Your task:
Nothing besides a number belongs in the answer, which is how many lines of the listing contain the string "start".
╭──
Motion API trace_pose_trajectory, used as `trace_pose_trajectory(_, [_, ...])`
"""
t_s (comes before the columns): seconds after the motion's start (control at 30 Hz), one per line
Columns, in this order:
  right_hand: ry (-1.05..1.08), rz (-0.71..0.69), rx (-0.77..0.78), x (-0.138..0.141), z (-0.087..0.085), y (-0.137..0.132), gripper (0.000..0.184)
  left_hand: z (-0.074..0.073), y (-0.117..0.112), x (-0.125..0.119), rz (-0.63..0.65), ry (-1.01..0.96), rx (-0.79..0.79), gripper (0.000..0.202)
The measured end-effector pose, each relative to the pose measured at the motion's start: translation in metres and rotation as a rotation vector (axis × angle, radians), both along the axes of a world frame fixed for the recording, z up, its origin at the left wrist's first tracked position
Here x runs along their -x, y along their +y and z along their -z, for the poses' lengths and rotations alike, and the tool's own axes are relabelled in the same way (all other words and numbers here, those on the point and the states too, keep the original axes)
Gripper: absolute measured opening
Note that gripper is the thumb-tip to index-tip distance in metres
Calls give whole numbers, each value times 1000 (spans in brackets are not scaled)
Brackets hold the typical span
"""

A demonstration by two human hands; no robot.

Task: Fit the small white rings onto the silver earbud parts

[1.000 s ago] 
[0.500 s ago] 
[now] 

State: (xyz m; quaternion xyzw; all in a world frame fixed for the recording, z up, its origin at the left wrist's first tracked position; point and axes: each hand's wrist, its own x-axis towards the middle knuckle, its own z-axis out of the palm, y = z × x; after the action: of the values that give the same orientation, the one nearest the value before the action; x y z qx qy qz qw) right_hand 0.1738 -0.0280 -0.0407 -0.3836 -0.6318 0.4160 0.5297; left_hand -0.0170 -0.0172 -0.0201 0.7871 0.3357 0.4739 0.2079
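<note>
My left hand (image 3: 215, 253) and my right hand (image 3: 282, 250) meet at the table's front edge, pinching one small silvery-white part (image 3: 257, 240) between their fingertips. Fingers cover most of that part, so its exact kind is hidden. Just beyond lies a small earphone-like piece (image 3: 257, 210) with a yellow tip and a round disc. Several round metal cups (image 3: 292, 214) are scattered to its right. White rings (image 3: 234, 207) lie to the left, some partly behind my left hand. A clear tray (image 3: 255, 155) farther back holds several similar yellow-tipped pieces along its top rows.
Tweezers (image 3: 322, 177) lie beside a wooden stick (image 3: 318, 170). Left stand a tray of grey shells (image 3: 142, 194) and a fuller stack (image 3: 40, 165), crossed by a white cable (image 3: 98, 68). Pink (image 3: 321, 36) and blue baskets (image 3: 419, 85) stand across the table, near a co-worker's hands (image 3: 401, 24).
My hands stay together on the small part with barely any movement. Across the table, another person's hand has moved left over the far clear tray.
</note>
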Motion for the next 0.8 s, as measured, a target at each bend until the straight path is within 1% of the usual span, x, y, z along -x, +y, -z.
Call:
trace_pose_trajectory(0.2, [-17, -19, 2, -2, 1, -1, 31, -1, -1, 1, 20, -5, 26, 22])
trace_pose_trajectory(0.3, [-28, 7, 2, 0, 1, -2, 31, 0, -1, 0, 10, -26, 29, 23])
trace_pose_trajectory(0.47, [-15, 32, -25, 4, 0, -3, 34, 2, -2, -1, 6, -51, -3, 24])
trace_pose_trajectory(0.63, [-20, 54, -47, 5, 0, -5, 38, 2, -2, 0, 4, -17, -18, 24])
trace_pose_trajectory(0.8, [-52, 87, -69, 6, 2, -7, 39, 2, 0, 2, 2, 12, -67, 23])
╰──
Exercise result:
2